Обстановка прояснялась. Советские войска перегруппировались на добруджанской границе, и, как сообщалось, вчера вечером СССР объявил войну Болгарии. Только Константин Развигоров собрался подняться наверх, как кто-то позвонил. Он пошел открывать – и застыл от изумления. Во всем блеске капитанской формы перед ним стоял Борис. Стоял и как-то особенно нагло улыбался. В руках у него был кожаный портфель с блестящими металлическими застежками. Такие портфели в последнее время вошли в моду у разных выскочек. Снабженные множеством секретных замков, как будто их нельзя вспороть одним ударом ножа. Какой-то идиот изобрел замки для пущей важности. Константин Развигоров медленно посторонился, чтобы впустить сына, и вслед за ним вошел в кабинет. Жена и дочери еще не решались вернуться в Софию. Им казалось, что в Чамкории безопаснее.

Столица постепенно оживала, жизнь начинала нормализоваться, и только некоторые, загроможденные обломками улицы и обгорелые стены зданий торчали мрачно и устрашающе, словно памятники пережитого ужаса. Дом Развигорова уцелел по какой-то случайности. Бомба попала во дворик над стеной здания, пробила потолок подвала и не взорвалась. Вернувшись домой вскоре после бомбежки, хозяин наткнулся на солдата, который как раз выходил из подвала. Поначалу он решил, что это мародер, но, когда выяснилось, что солдат обезвредил бомбу, Развигоров не поскупился на угощение. Пока что у него в семье все обстояло более или менее благополучно. Михаил писал, что у них все в порядке. Уже появился ребенок. Мальчик. В честь деда его окрестили Константином. Развигоров без конца перечитывал письмо и не мог нарадоваться. Он и сам не ожидал, что подобная новость может так его разволновать. В другое время бросил бы все и поехал к сыну, сейчас же послал длинную телеграмму, полную благодарности, добрых пожеланий и советов, как лучше растить малыша. В этот вечер он решил заняться своими финансами, проверить счета и торговые книги – ведь никто не знает, что может произойти завтра или послезавтра.
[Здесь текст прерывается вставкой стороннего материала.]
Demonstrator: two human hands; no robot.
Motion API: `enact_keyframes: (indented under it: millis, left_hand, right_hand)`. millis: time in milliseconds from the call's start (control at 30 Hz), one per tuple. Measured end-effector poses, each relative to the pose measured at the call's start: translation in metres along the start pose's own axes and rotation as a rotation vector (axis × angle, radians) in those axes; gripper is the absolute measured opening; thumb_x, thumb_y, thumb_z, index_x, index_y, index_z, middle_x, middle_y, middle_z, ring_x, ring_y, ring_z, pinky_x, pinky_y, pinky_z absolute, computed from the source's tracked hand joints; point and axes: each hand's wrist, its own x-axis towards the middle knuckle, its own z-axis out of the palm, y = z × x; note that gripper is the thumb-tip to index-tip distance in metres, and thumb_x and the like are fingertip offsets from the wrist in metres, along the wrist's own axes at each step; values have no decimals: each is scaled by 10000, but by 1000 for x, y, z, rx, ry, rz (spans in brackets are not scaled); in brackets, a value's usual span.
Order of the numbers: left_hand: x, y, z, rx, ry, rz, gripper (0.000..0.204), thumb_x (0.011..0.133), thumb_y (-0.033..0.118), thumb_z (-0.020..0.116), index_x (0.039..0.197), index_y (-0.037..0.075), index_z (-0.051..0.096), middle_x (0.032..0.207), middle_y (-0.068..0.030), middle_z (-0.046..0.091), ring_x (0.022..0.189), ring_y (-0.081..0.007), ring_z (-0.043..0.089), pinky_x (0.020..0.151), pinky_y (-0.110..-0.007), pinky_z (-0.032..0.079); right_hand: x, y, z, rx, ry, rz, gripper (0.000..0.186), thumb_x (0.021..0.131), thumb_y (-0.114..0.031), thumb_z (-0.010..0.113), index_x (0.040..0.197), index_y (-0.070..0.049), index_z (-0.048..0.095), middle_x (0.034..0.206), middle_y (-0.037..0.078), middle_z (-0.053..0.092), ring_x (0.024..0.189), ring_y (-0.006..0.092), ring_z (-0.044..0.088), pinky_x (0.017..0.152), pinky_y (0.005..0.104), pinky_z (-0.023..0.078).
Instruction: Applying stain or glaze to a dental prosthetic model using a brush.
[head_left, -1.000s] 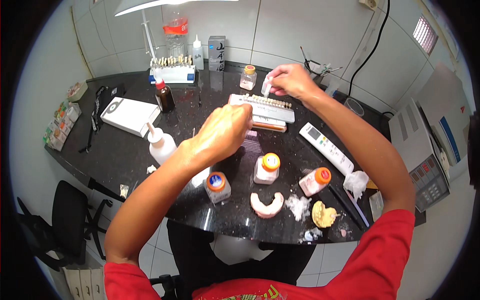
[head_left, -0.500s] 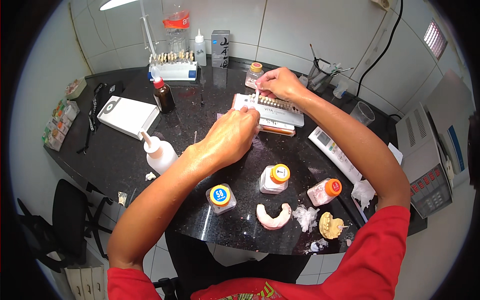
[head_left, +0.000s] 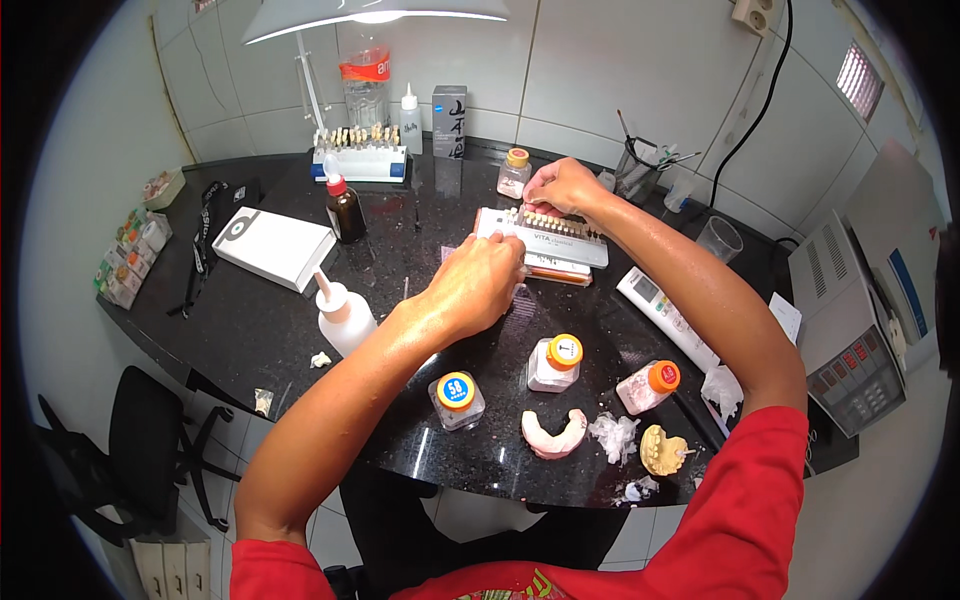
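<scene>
A silver shade guide (head_left: 560, 240) with a row of tooth-coloured tabs rests on a white and orange case (head_left: 555, 272) at the back centre. My left hand (head_left: 477, 280) has its fingers curled over the guide's left end, gripping it. Just above the row, my right hand (head_left: 565, 188) pinches a small pale tab, mostly hidden by the fingers, down among the other tabs. A small jar with a yellow lid (head_left: 514, 175) stands right behind that hand.
Orange-lidded jars (head_left: 552, 365), a white squeeze bottle (head_left: 343, 320), pink arch (head_left: 553, 440) and yellow cast (head_left: 662, 452) lie nearer me. A remote (head_left: 660, 315) lies right; a brown bottle (head_left: 343, 212), white box (head_left: 272, 248) and lamp (head_left: 375, 22) are left and behind.
My right hand has lowered the small pale piece from above the guide into the row of tabs. My left hand stays at the guide's left end. The view has shifted slightly.
</scene>
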Motion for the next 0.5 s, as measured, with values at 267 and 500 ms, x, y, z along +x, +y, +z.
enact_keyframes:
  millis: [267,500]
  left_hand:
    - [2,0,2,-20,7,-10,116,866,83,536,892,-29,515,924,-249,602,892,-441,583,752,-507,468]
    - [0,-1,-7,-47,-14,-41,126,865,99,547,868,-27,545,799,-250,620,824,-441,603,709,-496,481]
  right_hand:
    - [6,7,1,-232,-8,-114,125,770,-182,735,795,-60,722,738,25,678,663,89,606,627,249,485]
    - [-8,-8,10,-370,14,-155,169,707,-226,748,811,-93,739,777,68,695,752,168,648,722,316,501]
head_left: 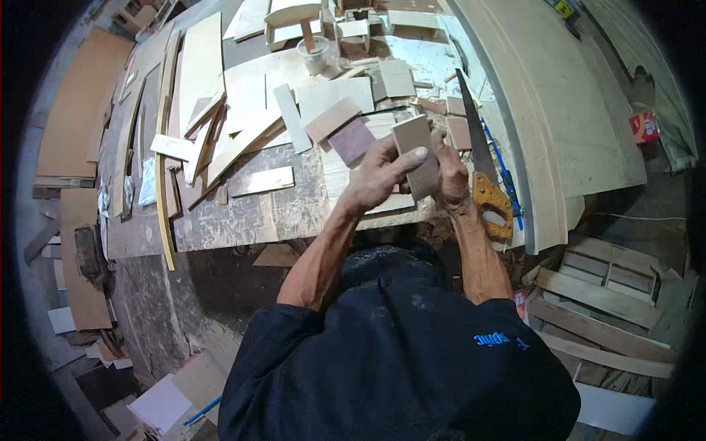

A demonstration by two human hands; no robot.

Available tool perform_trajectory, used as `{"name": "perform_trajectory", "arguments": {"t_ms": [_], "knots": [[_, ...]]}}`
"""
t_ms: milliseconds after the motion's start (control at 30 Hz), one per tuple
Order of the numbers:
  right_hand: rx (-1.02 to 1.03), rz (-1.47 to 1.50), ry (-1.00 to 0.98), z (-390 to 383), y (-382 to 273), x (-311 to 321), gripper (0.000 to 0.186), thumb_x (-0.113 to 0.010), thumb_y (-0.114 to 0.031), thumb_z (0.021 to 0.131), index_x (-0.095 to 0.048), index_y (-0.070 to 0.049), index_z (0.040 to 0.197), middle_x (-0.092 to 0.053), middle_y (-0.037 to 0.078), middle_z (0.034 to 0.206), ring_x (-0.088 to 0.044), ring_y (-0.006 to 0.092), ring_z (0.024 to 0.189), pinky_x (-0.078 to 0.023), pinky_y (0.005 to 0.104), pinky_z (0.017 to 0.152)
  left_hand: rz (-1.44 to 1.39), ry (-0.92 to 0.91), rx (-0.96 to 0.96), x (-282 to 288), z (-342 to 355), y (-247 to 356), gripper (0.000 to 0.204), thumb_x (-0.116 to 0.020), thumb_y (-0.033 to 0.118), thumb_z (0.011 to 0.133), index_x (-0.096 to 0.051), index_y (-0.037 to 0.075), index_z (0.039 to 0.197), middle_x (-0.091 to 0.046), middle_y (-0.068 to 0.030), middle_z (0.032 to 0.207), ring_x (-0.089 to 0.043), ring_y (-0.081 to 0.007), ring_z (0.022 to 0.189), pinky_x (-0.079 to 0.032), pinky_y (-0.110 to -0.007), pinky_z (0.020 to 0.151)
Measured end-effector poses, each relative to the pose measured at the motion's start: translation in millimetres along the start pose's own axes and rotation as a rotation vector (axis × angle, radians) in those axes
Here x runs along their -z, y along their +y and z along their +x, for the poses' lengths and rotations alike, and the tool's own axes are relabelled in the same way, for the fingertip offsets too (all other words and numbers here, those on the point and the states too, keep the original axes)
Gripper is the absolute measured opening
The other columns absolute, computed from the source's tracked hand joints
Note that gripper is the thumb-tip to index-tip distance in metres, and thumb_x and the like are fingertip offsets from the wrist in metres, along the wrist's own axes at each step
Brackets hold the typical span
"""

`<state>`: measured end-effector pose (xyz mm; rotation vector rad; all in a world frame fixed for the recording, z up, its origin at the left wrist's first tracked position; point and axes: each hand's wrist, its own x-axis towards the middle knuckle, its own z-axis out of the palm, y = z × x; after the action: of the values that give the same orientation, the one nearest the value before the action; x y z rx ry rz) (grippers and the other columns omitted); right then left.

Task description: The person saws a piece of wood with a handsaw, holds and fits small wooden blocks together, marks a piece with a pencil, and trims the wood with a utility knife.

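Both hands hold a small flat rectangular wooden piece [414,137] upright above the near edge of the workbench. Its upper part is pale; the lower part looks browner, and I cannot tell whether that is a second piece. My left hand [375,176] grips it from the left, thumb across its face. My right hand [452,176] closes round its right side, fingers partly hidden behind it. Just right of that hand lies a handsaw [482,151] with a dark blade and yellow-orange handle. A purplish-brown square [351,142] and a tan rectangle [333,120] lie beyond my left hand.
Pale boards [198,66] and offcuts cover the bench's left side. A clear plastic cup [314,57] with a stick stands farther back, near small wooden box-like pieces [294,20]. Long curved panels [507,95] run along the right. A wooden frame [607,272] lies lower right.
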<state>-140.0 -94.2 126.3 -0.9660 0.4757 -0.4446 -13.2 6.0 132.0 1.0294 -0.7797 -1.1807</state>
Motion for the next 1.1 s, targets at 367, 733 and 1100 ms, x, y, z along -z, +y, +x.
{"name": "perform_trajectory", "arguments": {"t_ms": [367, 733, 1100], "knots": [[0.37, -1.116, 0.192, 16, -6, 64, 0.035, -0.065, -0.032, 0.092, -0.066, -0.001, 0.109, -0.067, 0.011, 0.086, -0.063, 0.0164, 0.079, -0.051, 0.0311, 0.065, 0.664, 0.309, -0.321, -47, 14, -15, 0.037, -0.051, -0.002, 0.09, -0.052, 0.001, 0.127, -0.063, -0.0175, 0.093, -0.06, -0.0247, 0.083, -0.048, -0.033, 0.074], [0.747, -1.043, -0.002, -2, -32, 43, 0.049, -0.049, 0.008, 0.078, -0.062, -0.005, 0.123, -0.056, 0.015, 0.113, -0.056, 0.0303, 0.106, -0.045, 0.0371, 0.094, 0.862, 0.459, -0.27, -45, 24, -35, 0.039, -0.049, -0.005, 0.085, -0.052, 0.0, 0.123, -0.061, -0.0134, 0.08, -0.062, -0.0268, 0.075, -0.049, -0.037, 0.071], [0.345, -0.996, 0.264, 19, 7, 102, 0.03, -0.051, -0.01, 0.088, -0.063, 0.003, 0.111, -0.064, 0.023, 0.09, -0.062, 0.0381, 0.085, -0.05, 0.0428, 0.076, 0.127, 0.334, 0.115, -37, 29, -41, 0.031, -0.055, 0.011, 0.094, -0.054, 0.0, 0.123, -0.063, -0.0057, 0.098, -0.06, -0.0144, 0.085, -0.05, -0.029, 0.073]]}}
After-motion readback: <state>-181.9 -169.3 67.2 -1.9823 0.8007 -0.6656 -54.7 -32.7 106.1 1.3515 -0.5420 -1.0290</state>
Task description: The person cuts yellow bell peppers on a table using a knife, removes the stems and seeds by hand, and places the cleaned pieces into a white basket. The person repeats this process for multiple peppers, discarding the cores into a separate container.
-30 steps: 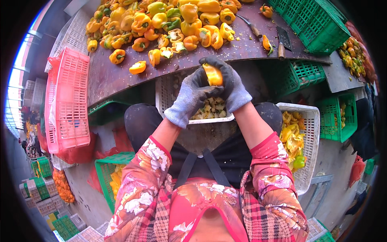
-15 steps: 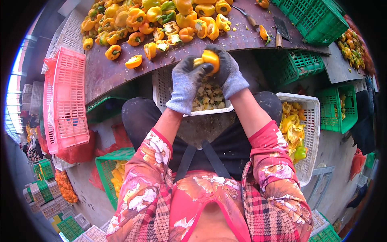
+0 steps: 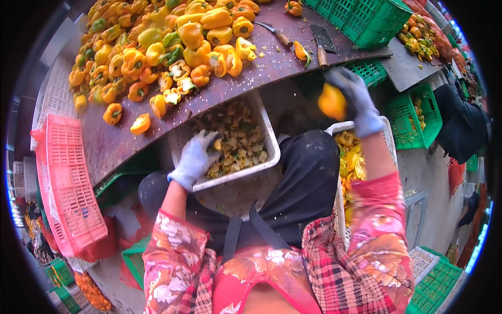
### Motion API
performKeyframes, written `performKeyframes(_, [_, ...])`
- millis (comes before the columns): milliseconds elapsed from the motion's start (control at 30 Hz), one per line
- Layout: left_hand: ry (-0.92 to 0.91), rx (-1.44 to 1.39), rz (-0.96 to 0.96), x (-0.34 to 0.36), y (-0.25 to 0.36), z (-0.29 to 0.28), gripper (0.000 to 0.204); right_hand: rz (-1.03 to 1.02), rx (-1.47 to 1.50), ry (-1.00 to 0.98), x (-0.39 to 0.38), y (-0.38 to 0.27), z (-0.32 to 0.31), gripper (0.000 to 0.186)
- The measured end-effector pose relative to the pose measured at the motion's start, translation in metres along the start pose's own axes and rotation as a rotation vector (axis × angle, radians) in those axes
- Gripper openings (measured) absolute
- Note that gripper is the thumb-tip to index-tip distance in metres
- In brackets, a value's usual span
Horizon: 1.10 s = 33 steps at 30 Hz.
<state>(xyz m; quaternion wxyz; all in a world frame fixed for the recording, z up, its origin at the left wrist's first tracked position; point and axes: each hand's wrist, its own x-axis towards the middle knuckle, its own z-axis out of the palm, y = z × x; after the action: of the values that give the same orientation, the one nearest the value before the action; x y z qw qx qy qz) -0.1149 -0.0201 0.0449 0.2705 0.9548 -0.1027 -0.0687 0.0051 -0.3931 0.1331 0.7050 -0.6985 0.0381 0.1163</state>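
My right hand [image 3: 355,99], in a grey-blue glove with a dark palm, holds an orange-yellow bell pepper [image 3: 332,102] near the far end of a white crate [image 3: 388,137] of yellow pepper pieces [image 3: 351,162]. Motion smears this hand and the pepper. My gloved left hand [image 3: 197,158] is over the near left side of another white crate [image 3: 271,137], which holds chopped pepper cores and scraps [image 3: 238,144]. Its fingers are curled around a small yellowish pepper piece [image 3: 217,144], partly hidden by the glove.
On the dark table [image 3: 112,152] lies a big heap of peppers [image 3: 157,55]. A curved knife [image 3: 276,34] and a cleaver [image 3: 322,44] lie farther right, by a green crate [image 3: 361,21]. A pink crate [image 3: 70,183] stands at left, another green crate [image 3: 415,118] at right.
My hands have come apart from around the pepper. The right has swung right with it toward the crate of pieces; the left has dropped over the scrap crate. The view has shifted.
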Motion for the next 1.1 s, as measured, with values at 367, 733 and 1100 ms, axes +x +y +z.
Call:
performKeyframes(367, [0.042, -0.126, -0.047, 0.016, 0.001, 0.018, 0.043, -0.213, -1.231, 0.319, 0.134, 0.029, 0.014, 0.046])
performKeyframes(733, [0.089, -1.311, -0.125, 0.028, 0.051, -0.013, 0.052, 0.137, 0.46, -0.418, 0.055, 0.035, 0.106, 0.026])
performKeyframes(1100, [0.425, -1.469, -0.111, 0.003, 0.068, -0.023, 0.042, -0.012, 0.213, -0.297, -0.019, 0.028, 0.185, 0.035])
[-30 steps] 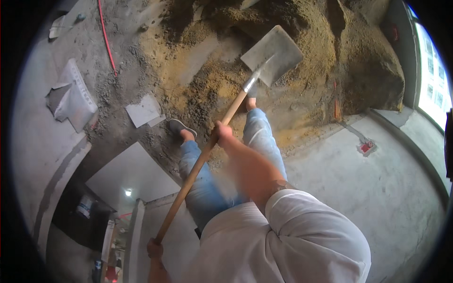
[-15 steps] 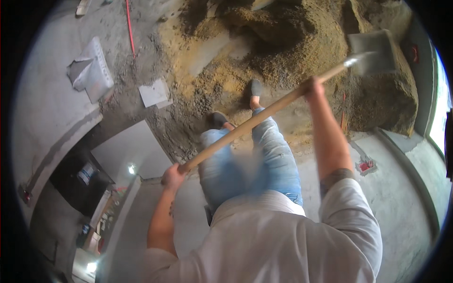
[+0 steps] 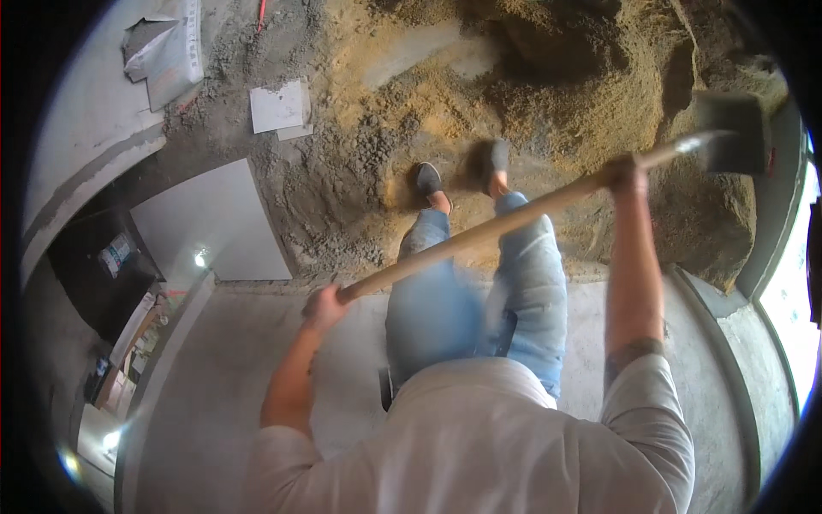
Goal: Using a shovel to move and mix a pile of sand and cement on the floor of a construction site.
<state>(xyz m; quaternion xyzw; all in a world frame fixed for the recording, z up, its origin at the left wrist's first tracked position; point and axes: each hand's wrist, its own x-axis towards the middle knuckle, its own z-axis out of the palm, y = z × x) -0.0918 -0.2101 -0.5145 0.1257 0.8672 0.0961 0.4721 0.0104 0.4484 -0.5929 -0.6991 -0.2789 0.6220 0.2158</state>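
Observation:
A long wooden-handled shovel (image 3: 479,236) slants across in front of me, from lower left up to the right. My left hand (image 3: 325,307) is closed round the handle's end. Farther up, near the metal socket, my right hand (image 3: 627,174) grips the same handle. The dark, flat blade (image 3: 730,133) is at the far right, over or beside the edge of a heap of yellowish-brown sand (image 3: 591,111); blur hides whether it touches. No load can be made out on the blade.
Grey crumbly mortar (image 3: 360,163) spreads left of the sand. A white square tile (image 3: 276,109) lies there, with a large pale board (image 3: 211,221) nearer me. A torn white sack (image 3: 175,64) is at the upper left. Along the right runs a wall ledge (image 3: 728,364).
The shovel has swung a little farther right and its blade lower in the view. My feet and legs have shifted right. Both hands keep their grip on the handle.

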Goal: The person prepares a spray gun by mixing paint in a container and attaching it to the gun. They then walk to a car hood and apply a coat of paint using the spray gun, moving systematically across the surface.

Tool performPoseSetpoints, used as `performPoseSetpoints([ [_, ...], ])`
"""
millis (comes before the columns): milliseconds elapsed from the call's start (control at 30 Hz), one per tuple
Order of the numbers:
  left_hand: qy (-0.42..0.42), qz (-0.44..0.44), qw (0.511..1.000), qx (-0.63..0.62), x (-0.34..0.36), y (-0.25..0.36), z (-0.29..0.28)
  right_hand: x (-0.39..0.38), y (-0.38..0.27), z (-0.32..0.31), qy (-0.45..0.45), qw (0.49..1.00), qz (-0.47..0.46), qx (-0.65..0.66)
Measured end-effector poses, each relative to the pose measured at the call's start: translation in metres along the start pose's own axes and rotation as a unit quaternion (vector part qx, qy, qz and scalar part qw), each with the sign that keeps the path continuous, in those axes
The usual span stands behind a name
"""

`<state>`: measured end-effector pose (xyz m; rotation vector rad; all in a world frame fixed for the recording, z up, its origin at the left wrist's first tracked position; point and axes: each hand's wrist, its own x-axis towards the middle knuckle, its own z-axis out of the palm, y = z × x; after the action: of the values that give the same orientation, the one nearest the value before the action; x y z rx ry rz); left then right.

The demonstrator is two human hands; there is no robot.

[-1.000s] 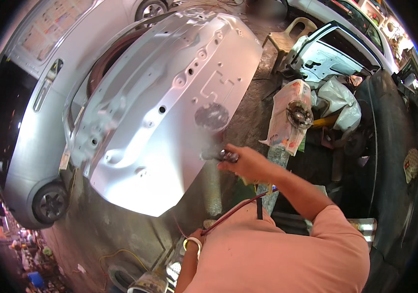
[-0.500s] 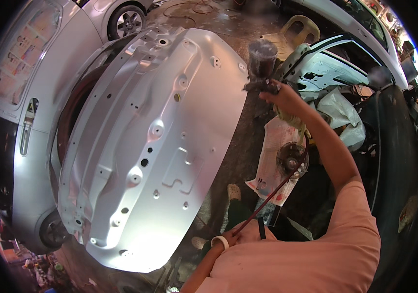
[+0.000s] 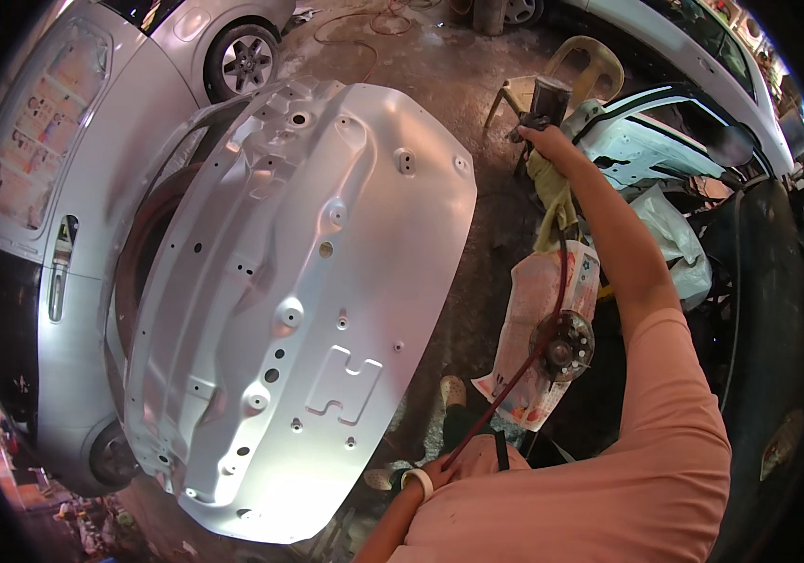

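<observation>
My right hand (image 3: 546, 143) is closed around a spray gun (image 3: 529, 123) with a dark cup (image 3: 550, 99) on top. It is held out beyond the far right edge of a large silver car panel (image 3: 364, 291), apart from it. A yellowish-green cloth (image 3: 550, 195) hangs beneath that hand. From there a dark red hose (image 3: 518, 377) runs down towards my waist, where my left hand (image 3: 436, 471) is closed on it. The panel has holes and raised ribs, with a bright glare at its near end.
A silver car (image 3: 92, 253) with paper-covered glass stands on the left. To the right are a wheel hub (image 3: 563, 347) by printed paper (image 3: 524, 310), a white car door (image 3: 650, 150), clear plastic sheeting (image 3: 674, 246) and a beige plastic chair (image 3: 599, 68). A red hose (image 3: 350, 39) lies on the floor ahead.
My right hand has carried the spray gun to the right, away from the panel's edge. The panel sits slightly lower in view. My left hand keeps its hold on the hose.
</observation>
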<state>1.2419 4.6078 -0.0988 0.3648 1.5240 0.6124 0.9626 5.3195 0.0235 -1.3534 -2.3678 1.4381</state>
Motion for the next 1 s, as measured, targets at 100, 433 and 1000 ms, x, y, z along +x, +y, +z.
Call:
performPoseSetpoints([
  [100, 0.014, 0.02, 0.999, -0.022, -0.011, -0.003, 0.001, -0.006, -0.04, 0.031, 0.022, 0.999, 0.019, 0.04],
  [433, -0.003, 0.076, 0.996, -0.045, 0.009, -0.008, -0.005, 0.012, -0.188, 0.081, -0.047, 0.982, -0.119, 0.137],
  [1000, -0.009, 0.085, 0.992, -0.091, 0.006, -0.032, 0.011, -0.033, -0.245, 0.11, 0.088, 0.97, -0.222, -0.042],
])
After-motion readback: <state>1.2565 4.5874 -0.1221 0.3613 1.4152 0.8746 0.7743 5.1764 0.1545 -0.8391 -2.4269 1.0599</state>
Борис помешал его намерениям, но по крайней мере они смогут сейчас откровенно и о многом поговорить. Долгое время отец щадил его, но молчать стало уже невозможно. Борис уехал, даже не поставив в известность родителей, затем потребовал от отца огромную сумму, прикрывшись какими-то туманными намеками. Так дальше продолжаться не может. Он не единственный его сын, притом не малолетний, получает хорошее содержание, холост, ни жены, ни детей. Что у него за расходы! Это же просто расточительство! Развигоров, несмотря на большие прибыли, привык экономить. В свое время отец рассказывал ему поучительный анекдот про деда Миню Попа из Боженцев, и он запомнил его на всю жизнь. Сын знакомого пришел просить у деда Миню взаймы, чтобы открыть торговое дело. Старик пригласил гостя выпить кофе. Сели у камина. Гость высказал свою просьбу, старик велел принести деньги и отсчитал нужную сумму. Пока пили кофе, гость достал пачку папирос, чиркнул спичкой и закурил. Выпили кофе, гость докурил и поднялся, а тут дед Миню и говорит: «Дай-ка пересчитаю деньги, вроде я тебе чего-то недодал…» Взял деньги, но считать не стал, положил их в свой пояс. Гость растерялся: «Но как же, дед Миню…» «Никаких „как же“, – отвечал старик. – Я дал тебе деньги от всего сердца, хотел помочь открыть дело, но теперь вижу, что торговца из тебя не получится…»

– Но почему? – спросил гость.

– Потому что ты сидишь возле огня, а чтобы прикурить, достаешь спички…

Намеки сына, в которых фигурировала какая-то папиросная фабрика, напомнили ему эту байку. Константин Развигоров дождался, пока сын пройдет в глубь кабинета, и затворил дверь.

– Ну, добро пожаловать…

– Спасибо, – ответил тот. – Ты один?..

– Один. Мать и девочки еще в Чамкории…

– Под защитой регентов, – пошутил Борис.

– Пожалуй, регентам самим нужна сейчас защита, – ответил Развигоров, занимая свое обычное место за тяжелым дубовым столом. Сейф у него за спиной был заперт, но ключи торчали в двери. На столе были разложены бумаги, и отец начал аккуратно их собирать – А ты по каким делам в столице?